■ TASK DESCRIPTION: Read the lines below. Copy out any that hold the string "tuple".

■ MATERIAL PROVIDED:
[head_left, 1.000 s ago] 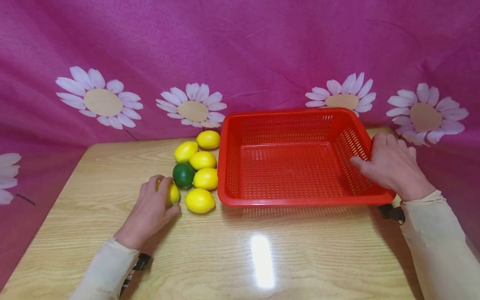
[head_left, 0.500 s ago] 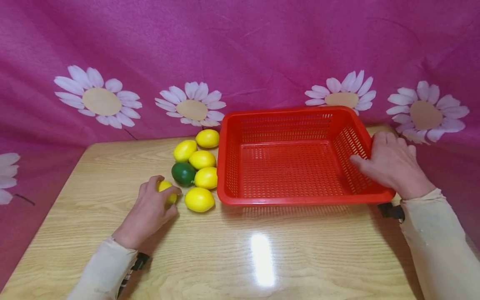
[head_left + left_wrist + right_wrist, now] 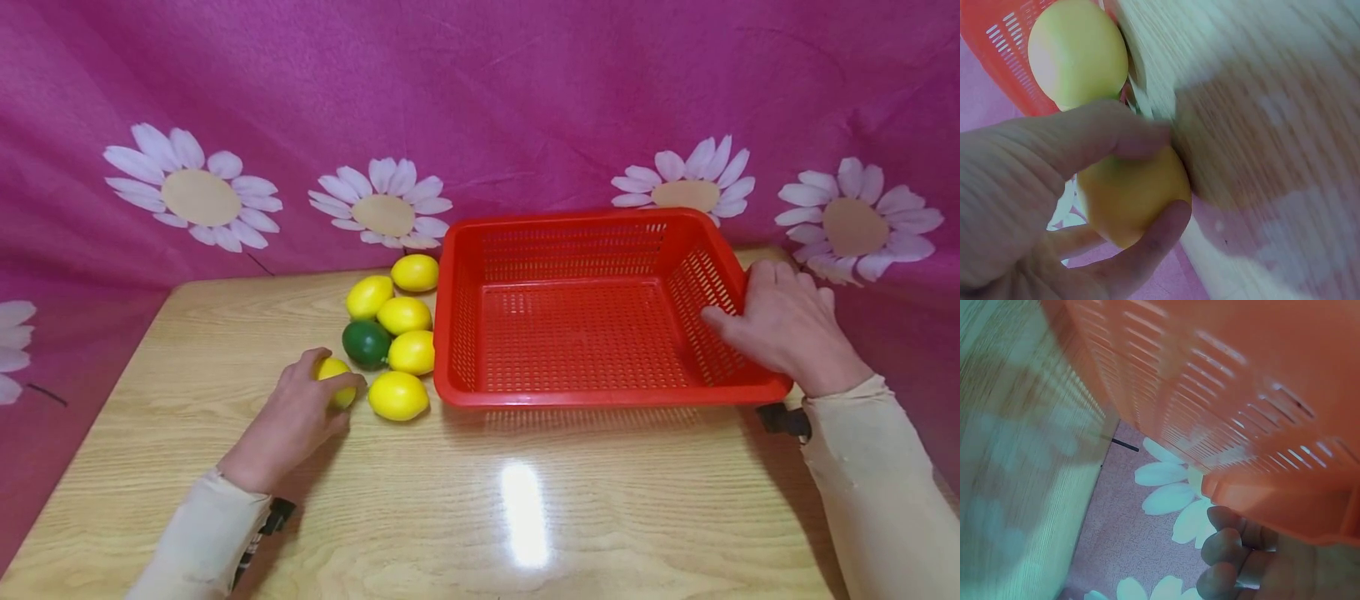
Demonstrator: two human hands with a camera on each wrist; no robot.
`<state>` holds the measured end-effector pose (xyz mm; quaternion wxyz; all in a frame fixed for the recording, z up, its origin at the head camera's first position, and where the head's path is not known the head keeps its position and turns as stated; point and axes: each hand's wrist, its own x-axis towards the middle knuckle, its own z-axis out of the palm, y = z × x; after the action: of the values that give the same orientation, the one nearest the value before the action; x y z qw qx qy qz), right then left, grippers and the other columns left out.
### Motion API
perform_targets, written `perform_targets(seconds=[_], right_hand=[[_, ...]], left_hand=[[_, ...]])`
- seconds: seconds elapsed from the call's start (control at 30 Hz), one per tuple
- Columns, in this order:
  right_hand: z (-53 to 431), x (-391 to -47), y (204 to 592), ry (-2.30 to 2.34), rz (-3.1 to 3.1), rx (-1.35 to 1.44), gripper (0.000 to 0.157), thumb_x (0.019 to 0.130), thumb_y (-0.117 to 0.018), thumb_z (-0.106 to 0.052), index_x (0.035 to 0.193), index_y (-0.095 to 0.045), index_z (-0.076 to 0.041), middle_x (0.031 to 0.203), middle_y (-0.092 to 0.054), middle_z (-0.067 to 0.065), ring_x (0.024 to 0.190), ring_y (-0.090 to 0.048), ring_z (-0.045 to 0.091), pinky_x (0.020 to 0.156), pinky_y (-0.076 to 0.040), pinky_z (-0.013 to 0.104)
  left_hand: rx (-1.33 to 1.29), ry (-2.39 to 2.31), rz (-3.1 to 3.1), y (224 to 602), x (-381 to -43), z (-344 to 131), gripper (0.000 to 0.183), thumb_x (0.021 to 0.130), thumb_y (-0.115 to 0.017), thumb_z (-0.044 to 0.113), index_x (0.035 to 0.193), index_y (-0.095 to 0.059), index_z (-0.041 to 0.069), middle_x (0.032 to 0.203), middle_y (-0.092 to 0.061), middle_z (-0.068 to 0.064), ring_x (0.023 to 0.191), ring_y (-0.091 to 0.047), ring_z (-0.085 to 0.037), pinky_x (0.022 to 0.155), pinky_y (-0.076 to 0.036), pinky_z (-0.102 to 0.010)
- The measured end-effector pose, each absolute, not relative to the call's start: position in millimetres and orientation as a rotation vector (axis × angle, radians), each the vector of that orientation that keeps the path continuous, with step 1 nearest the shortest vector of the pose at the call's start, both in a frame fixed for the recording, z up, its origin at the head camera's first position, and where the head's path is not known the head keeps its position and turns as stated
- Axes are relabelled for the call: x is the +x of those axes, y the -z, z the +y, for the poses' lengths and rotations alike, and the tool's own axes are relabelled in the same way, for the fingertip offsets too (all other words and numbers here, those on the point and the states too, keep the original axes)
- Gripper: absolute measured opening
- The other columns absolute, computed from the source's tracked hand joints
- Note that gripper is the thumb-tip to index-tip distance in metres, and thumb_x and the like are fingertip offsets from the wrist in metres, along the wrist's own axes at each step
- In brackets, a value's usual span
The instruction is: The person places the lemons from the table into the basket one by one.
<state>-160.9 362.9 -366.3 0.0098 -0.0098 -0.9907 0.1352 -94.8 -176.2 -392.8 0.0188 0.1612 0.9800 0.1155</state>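
Along the near part of the wooden table [image 3: 405, 517] lies a white glare [image 3: 525, 517], with a pale left sleeve [image 3: 198, 542] on one side and a pale right sleeve [image 3: 881, 500] on the other. The left hand [image 3: 288, 412] holds a yellow lemon [image 3: 1138, 197] between thumb and fingers, the grip narrowed to the fruit; the fingers hide too much to tell which way its long axis runs. Just right of it sits the nearest loose lemon [image 3: 398, 396], its long axis running left to right. Farther right, the red basket [image 3: 611, 399] opens upward, its long axis set across the table; the right hand [image 3: 787, 333] grips the rim at its right end, thumb inside and fingers curled outside.

Beyond the held lemon lies a green fruit [image 3: 366, 343], its stem end turned right and slightly nearward, next to a second lemon [image 3: 411, 352] lying crosswise beside the basket. Farther back, a third lemon [image 3: 405, 316] also lies crosswise, a fourth lemon [image 3: 369, 297] slants, and the farthest lemon [image 3: 415, 272] points left to right. Behind everything hangs a magenta cloth [image 3: 525, 100] printed with white daisies [image 3: 382, 215].
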Motion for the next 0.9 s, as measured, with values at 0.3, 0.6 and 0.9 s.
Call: perform_targets(seconds=[0.3,0.6,0.9], right_hand=[[364.0,-162.0,367.7,-0.429,-3.086,-0.027,0.058,0.09,-0.069,-0.039,0.11,-0.046,0.011,0.102,-0.05,0.03,0.092,-0.045,0.049,0.073,-0.031,0.052],[364.1,-161.9,367.1,-0.421,-3.091,-0.041,0.061,0.09,-0.07,-0.04,0.113,-0.045,0.011,0.103,-0.05,0.03,0.093,-0.044,0.048,0.073,-0.033,0.053],[363.2,-161.6,366.8,-0.421,-3.087,-0.037,0.059,0.092,-0.067,-0.04,0.111,-0.045,0.011,0.102,-0.05,0.03,0.093,-0.045,0.049,0.073,-0.032,0.054]], left_hand=[[0.529,-0.322,3.044,392.9,-96.7,-177.0,0.042,0.082,-0.075,-0.006,0.117,-0.075,0.017,0.138,-0.05,-0.034,0.123,-0.053,-0.055,0.103,-0.05,-0.069],[0.5,-0.325,3.039,391.3,-96.4,-174.1,0.038,0.085,-0.074,-0.008,0.114,-0.076,0.017,0.134,-0.049,-0.034,0.116,-0.055,-0.053,0.098,-0.053,-0.068],[0.484,-0.339,3.033,391.2,-95.8,-174.7,0.038,0.084,-0.075,-0.008,0.113,-0.076,0.017,0.137,-0.048,-0.034,0.121,-0.053,-0.055,0.101,-0.051,-0.069]])
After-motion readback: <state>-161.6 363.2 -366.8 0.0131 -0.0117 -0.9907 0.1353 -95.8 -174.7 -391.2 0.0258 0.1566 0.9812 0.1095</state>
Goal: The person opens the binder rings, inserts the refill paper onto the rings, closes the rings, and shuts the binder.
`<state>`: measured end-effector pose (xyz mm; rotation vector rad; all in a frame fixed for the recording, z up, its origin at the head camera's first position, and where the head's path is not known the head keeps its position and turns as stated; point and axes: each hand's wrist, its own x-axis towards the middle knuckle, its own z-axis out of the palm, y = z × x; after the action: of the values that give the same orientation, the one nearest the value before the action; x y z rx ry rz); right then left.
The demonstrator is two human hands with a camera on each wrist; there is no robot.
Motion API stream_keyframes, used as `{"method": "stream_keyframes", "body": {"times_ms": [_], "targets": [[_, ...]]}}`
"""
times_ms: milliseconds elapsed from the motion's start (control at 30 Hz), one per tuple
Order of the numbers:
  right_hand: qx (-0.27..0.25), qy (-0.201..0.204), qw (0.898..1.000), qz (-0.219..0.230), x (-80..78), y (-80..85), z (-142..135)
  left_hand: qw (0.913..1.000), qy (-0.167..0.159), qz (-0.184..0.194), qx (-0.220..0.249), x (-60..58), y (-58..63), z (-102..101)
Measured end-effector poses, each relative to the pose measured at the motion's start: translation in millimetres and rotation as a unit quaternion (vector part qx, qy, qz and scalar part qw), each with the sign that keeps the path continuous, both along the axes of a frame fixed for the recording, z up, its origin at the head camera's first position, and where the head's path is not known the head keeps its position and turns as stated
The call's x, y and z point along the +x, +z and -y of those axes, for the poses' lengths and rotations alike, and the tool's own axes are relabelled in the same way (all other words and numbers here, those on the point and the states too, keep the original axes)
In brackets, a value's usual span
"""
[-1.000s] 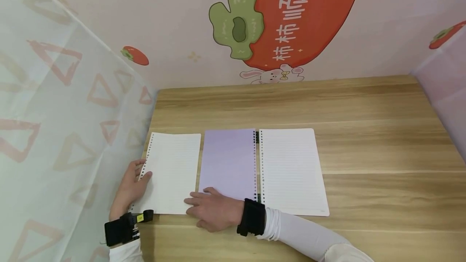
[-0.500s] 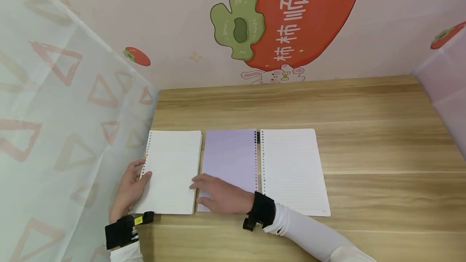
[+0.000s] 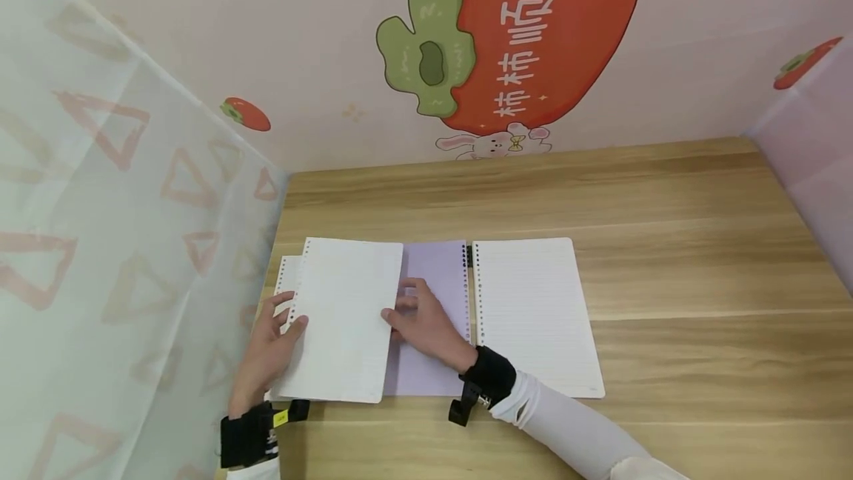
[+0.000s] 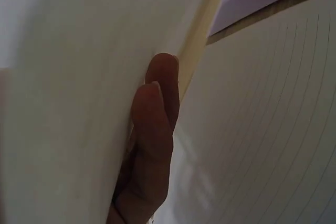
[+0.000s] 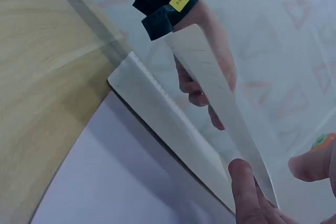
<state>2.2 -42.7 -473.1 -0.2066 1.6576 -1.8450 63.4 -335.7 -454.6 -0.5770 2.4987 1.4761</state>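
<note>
My left hand (image 3: 269, 354) grips a stack of white punched loose-leaf paper (image 3: 346, 324) by its holed left edge, thumb on top. In the left wrist view its fingers (image 4: 152, 124) lie behind the stack. The stack is raised and overlaps the purple punched sheet (image 3: 433, 261). More lined white paper (image 3: 286, 272) lies below it at the left. My right hand (image 3: 426, 321) is at the stack's right edge. In the right wrist view one finger (image 5: 241, 182) meets the stack's edge, while the thumb (image 5: 312, 163) stands apart from it.
White lined punched sheets (image 3: 533, 317) lie to the right of the purple sheet, with a dark binding piece (image 3: 469, 254) between them. A wooden table (image 3: 700, 280) extends right. A patterned curtain (image 3: 133, 243) borders the left, a pink printed backdrop (image 3: 320, 58) the back.
The stack has come up off the paper beneath and shifted right over the purple sheet, with the left hand gripping it. My right hand has moved from the lower right corner up the right edge.
</note>
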Motion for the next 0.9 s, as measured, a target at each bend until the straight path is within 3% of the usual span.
{"method": "stream_keyframes", "body": {"times_ms": [200,300,500,767,900], "targets": [[0.098,-0.054,0.991,-0.078,-7.5,-4.6,-18.0,0.9984,-0.001,-0.017,0.053,-7.8,-2.5,-30.2],[0.101,-0.070,0.988,-0.094,-11.3,-6.2,-28.6,0.9980,-0.010,-0.017,0.061,-10.0,-5.8,-41.6],[0.096,-0.075,0.988,-0.094,-17.0,-5.7,-52.4,0.9984,-0.028,0.014,0.046,-10.7,-9.9,-55.5],[0.101,-0.065,0.990,-0.073,-26.5,-5.2,-96.6,0.9977,-0.055,-0.005,0.038,-20.1,-16.0,-77.9],[0.112,-0.059,0.988,-0.086,-30.6,-5.0,-120.9,0.9959,-0.075,-0.016,0.048,-27.6,-19.5,-91.5]]}}
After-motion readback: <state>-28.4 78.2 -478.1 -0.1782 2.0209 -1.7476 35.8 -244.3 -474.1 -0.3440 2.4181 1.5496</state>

■ RESPONSE:
- seconds: seconds elapsed from the call's start (control at 30 Hz), one per tuple
times_ms: milliseconds elapsed from the motion's start (control at 30 Hz), one per tuple

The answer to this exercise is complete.